In most vehicles these diagnostic codes will remain in memory for fifty engine warmup cycles. If the problem does not reoccur, the codes will be erased by the computer. Steer clear of a mechanic or shop that replaces parts without doing the proper diagnostics first. Checking for computer codes first is important because it may lead you to the rough running problem. This is what you should expect a competent mechanic to do if you present them with this kind of problem. Perform an ECU code readout with a portable scan tool to see if any fault codes are set. The tool can be purchased at most auto parts stores. Post the actual codes here on the forum so that we may be able to help you further.

Several things that could cause misfires:
  • Is the misfire occurring on any particular cylinder? What brand of spark plugs are you using? You should be using OEM NGK plugs; other brands such as Champion or Bosch many times cause driveability problems in Nissan engines.

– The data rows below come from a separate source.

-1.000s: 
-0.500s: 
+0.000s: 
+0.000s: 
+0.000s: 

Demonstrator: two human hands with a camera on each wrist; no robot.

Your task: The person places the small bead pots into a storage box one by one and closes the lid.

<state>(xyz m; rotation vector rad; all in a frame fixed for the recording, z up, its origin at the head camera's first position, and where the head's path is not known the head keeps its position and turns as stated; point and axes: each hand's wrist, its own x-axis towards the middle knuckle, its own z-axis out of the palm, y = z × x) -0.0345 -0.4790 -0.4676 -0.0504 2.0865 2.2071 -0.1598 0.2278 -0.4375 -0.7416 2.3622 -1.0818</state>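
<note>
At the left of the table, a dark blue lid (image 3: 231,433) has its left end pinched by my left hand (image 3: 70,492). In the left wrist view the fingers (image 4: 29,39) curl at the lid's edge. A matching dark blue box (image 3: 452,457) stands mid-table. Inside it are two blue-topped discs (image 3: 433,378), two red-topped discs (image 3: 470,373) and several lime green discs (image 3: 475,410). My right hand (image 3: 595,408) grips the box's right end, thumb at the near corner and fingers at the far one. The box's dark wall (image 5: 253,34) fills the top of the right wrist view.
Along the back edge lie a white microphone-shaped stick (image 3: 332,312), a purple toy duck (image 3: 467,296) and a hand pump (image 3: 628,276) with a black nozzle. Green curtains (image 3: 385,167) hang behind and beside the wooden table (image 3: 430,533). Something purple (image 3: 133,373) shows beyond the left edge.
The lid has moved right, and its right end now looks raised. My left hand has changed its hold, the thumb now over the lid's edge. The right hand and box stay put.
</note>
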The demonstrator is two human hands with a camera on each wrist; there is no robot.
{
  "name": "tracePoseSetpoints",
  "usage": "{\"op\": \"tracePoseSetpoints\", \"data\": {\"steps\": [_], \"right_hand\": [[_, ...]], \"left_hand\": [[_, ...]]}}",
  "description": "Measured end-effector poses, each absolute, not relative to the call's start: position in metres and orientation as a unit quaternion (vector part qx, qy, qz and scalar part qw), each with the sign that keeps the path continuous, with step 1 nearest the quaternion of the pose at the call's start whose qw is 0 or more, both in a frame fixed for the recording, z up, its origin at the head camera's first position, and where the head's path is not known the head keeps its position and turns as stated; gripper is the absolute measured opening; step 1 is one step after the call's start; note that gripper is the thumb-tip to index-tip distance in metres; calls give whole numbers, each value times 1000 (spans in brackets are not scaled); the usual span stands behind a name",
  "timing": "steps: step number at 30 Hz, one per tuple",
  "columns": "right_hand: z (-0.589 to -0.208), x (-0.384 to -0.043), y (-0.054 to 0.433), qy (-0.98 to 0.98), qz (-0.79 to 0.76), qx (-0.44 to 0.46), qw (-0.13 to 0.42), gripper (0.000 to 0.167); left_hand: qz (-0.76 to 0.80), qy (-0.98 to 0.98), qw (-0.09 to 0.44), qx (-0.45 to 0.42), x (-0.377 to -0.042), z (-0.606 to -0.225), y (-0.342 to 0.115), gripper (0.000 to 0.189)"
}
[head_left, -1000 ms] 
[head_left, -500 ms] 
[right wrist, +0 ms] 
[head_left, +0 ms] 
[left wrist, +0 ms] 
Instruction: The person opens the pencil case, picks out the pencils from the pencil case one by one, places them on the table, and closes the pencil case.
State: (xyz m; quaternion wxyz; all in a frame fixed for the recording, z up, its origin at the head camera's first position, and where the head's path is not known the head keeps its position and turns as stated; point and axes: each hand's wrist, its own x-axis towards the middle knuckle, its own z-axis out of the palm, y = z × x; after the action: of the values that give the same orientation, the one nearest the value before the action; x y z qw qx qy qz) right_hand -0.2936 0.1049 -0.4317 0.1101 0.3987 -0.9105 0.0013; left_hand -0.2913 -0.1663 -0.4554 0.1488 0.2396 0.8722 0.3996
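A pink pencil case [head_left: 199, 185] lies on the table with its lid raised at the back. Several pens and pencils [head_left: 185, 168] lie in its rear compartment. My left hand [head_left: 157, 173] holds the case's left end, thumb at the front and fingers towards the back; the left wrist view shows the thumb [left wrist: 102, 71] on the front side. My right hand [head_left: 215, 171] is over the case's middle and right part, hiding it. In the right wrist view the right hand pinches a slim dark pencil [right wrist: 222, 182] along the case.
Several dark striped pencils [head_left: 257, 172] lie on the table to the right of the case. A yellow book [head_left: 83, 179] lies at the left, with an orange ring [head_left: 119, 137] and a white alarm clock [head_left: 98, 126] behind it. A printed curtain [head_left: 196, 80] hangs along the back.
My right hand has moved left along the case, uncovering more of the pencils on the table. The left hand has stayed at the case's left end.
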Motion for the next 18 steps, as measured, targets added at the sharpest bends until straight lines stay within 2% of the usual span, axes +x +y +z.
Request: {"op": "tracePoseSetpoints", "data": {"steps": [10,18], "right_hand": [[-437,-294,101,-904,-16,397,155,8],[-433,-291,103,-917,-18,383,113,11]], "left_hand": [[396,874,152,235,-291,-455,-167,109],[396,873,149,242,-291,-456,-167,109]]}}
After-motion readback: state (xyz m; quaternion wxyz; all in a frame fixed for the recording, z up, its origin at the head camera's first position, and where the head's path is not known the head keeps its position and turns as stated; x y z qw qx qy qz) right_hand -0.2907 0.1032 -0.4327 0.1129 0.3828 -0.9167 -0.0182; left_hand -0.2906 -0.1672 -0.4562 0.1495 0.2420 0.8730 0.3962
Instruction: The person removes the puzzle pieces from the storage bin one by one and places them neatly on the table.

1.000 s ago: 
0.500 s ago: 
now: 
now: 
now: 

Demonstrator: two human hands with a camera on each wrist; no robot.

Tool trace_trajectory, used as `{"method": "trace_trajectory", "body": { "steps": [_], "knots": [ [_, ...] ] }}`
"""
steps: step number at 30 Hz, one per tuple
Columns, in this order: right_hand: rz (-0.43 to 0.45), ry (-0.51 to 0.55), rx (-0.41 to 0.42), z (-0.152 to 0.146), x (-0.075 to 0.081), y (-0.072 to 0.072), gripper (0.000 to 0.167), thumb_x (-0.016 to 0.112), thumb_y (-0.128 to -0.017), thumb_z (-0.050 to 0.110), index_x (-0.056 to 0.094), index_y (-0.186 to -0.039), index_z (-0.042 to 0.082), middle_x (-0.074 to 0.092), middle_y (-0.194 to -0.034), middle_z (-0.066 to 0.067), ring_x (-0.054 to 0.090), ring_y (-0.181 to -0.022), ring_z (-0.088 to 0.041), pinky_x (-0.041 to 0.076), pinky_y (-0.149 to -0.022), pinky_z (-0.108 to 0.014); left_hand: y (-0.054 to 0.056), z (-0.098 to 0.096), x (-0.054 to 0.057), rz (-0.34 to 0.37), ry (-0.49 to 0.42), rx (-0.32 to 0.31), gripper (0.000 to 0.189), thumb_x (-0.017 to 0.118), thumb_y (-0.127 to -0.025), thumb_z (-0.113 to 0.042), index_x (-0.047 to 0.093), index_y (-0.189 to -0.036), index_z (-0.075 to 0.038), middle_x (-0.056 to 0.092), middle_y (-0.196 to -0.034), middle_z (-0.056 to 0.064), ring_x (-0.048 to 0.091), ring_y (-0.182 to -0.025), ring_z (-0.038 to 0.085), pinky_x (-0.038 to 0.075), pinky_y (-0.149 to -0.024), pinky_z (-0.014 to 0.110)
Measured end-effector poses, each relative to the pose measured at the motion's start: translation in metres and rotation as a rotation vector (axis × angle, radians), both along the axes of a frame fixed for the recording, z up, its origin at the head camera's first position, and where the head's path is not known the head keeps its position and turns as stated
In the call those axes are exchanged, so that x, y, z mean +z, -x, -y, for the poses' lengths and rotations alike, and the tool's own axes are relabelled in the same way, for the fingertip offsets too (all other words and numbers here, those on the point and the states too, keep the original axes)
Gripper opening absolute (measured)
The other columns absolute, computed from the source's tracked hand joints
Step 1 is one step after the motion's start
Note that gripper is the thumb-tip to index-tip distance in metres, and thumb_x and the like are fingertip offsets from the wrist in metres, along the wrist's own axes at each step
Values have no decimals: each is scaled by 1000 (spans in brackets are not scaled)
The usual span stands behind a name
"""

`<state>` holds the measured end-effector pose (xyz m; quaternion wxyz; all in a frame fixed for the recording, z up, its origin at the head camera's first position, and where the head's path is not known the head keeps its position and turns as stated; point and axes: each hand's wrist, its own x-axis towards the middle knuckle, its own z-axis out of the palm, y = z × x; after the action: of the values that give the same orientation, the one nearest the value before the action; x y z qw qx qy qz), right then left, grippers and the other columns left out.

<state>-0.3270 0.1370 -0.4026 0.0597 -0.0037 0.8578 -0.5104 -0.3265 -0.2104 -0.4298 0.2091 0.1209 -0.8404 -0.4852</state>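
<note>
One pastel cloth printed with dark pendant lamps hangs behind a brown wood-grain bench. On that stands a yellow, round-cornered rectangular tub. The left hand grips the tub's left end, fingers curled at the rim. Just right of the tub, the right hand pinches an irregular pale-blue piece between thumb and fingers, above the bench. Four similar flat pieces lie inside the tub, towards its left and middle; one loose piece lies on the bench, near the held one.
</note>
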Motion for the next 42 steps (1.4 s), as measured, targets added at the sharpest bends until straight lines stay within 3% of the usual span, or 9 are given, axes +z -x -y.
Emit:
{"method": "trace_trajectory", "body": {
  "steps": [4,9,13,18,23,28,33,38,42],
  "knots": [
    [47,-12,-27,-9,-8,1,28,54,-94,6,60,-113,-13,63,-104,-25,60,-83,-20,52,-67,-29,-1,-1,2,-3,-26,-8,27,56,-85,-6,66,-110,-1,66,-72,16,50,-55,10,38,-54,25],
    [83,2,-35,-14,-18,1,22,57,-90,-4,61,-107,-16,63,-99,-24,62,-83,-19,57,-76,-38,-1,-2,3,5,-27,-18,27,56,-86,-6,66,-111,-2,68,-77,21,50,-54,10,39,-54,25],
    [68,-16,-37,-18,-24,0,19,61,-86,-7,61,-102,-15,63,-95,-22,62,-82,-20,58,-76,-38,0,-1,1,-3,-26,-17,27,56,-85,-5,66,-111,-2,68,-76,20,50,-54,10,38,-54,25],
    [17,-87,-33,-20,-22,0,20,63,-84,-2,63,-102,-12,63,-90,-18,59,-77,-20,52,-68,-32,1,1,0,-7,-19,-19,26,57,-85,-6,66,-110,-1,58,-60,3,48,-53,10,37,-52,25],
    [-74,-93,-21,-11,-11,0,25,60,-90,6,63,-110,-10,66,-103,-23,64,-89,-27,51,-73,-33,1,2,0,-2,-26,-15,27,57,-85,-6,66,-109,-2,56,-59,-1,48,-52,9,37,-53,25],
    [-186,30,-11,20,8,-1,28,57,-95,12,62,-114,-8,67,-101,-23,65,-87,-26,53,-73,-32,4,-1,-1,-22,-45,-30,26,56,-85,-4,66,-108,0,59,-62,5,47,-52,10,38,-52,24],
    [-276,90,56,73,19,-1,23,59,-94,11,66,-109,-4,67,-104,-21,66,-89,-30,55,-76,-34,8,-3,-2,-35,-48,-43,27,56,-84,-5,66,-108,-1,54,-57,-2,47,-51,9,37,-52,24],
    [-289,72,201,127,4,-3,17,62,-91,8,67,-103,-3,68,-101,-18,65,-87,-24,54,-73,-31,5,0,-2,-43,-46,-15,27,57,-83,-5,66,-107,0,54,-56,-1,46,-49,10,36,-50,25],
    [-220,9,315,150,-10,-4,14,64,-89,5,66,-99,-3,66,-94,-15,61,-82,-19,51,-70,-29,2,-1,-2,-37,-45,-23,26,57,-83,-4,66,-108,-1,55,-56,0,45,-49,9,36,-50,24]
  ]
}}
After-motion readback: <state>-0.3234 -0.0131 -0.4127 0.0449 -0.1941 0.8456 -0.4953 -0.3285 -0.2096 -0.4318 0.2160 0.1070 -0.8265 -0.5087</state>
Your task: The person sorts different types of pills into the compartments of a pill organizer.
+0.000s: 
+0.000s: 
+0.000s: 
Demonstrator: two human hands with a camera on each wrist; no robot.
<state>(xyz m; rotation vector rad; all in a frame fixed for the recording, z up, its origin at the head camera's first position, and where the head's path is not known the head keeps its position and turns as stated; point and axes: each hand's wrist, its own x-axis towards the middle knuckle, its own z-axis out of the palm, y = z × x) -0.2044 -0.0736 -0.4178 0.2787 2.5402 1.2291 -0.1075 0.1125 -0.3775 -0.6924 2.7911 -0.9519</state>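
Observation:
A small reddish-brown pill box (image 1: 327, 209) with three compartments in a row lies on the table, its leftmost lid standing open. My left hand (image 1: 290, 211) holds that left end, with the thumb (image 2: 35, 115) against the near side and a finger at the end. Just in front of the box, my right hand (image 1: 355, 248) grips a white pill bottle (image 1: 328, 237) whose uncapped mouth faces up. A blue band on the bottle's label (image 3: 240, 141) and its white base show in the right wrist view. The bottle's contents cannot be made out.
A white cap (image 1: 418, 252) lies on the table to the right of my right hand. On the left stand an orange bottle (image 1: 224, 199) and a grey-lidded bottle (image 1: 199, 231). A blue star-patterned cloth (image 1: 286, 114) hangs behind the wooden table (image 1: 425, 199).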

  • The camshaft position sensor (CMPS) may be marginal. A common problem with random engine shutdowns or rough running is a marginal CMPS. Most of the time when this happens, the "check engine light" never comes on; subsequently when performing an ECU code readout, there was no fault code set. The CMPS is located inside the ignition distributor and is not replaceable by itself; the entire distributor needs to be replaced.
  • Incorrect fuel pressure. Tee-in a temporary fuel pressure gauge between the fuel feed hose and the fuel rail. The readings at idle should be as follows:
  • with vacuum hose connected to the fuel pressure regulator: 34 psi
  • with vacuum hose disconnected from the fuel pressure regulator: 43 psi
* Check is your engine grounds for tightness and oxidation. With the car running, put a voltmeter on the lowest scale and measure from the block to the negative battery post. It should read no more than 50 millivolts (0.05V). If the ground is good, inspect the MAF for lint, butterfly wings, or any other kind of junk.